Problem to work on
Transcribe the data verbatim and drop its images.

Supplied data
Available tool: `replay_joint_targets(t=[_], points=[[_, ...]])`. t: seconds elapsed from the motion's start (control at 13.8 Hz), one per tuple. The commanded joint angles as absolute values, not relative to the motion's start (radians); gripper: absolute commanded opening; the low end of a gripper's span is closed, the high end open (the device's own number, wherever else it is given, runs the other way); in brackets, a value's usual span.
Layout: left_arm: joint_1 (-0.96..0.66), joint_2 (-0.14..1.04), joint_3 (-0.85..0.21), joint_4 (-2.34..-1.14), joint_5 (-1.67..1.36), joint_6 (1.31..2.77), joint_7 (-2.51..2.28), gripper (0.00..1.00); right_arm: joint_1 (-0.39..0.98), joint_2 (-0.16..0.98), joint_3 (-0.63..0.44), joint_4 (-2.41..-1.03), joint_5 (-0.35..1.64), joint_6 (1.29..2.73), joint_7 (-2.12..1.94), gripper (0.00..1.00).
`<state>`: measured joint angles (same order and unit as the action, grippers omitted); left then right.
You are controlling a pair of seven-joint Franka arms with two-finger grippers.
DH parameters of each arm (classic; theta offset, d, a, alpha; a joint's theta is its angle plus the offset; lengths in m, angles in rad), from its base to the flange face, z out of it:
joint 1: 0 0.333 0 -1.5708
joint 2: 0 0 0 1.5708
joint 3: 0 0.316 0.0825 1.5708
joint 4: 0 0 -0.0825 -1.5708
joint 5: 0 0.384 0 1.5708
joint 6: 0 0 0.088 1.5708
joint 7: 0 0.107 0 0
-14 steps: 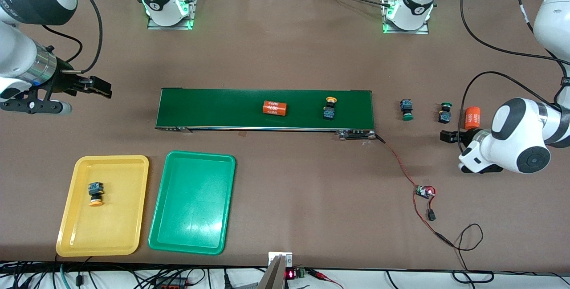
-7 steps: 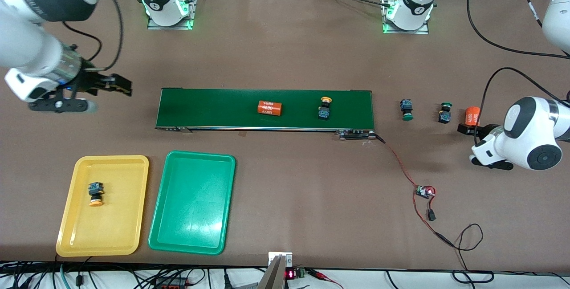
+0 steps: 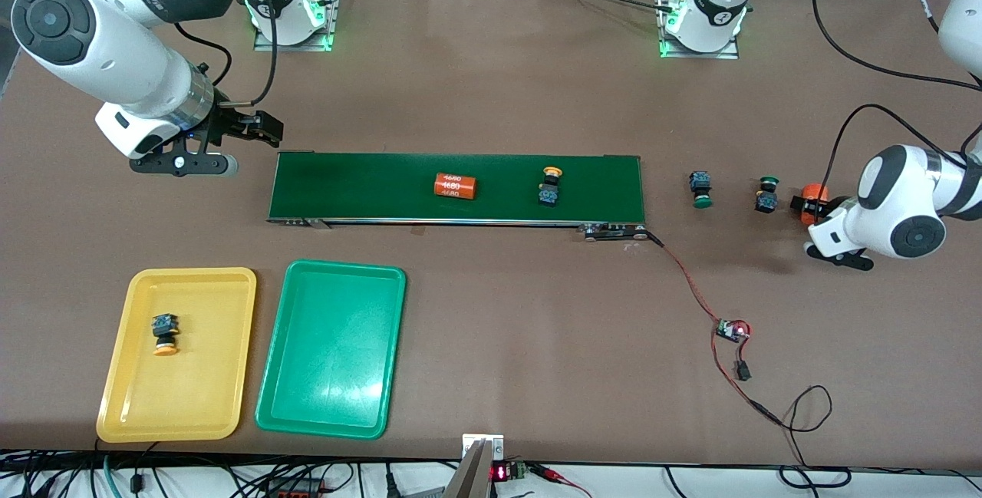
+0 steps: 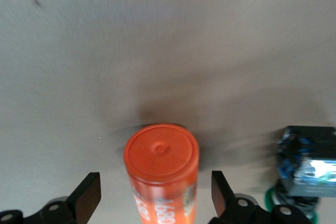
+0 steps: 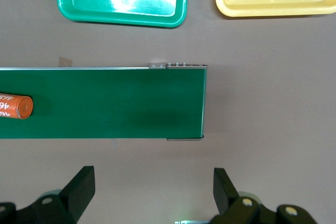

Problem solution
Available tool: `replay_joint_targets(t=[_], points=[[_, ...]])`. t: seconds elapsed from the motion's start (control at 13.8 Hz), one per tuple. The commanded joint angles as absolute values, not relative to the motion's start (radians); gripper: absolute commanded opening; the low end of a gripper's span is closed, the high end open (the device's own number, wherever else it is given, runs the other way); in brackets, a value's usual span.
Layout: left_arm: joint_1 (-0.96..0.66), joint_2 (-0.14..1.04), joint_3 (-0.85..0.21), joint_4 (-2.34..-1.14), joint_5 (-1.67..1.36), joint_6 (1.31..2.77), joint_7 (-2.51..2.28), gripper (0.00..1.00); right_arm: joint_1 (-0.39..0.98), joint_2 (-0.16..0.98), joint_3 (-0.63..0.44), joint_4 (-2.41..-1.03), joint_5 (-0.35..1.64), joint_6 (1.29..2.73), joint_7 (-2.12..1.94), gripper (0.00..1.00).
`<state>`: measured joint angles (same order and unit as the action, grippers omitted); left then right.
You are controlling a pair of seven-joint Franka arms with two-finger grippers.
DH parameters of each arm (classic; theta offset, d, a, alpha; a joint's theta is its angle plus the offset; lengths in m, angles in rad), from its base to the flange face, z out of it:
joint 1: 0 0.333 0 -1.5708
joint 2: 0 0 0 1.5708
joint 3: 0 0.316 0.0825 1.5708
joint 4: 0 0 -0.0825 -1.5708
joint 5: 0 0.384 0 1.5708
joint 6: 0 0 0.088 1.5708
joint 7: 0 0.107 0 0
-14 steps: 
-7 steps: 
+0 steps: 
+0 steps: 
+0 steps: 

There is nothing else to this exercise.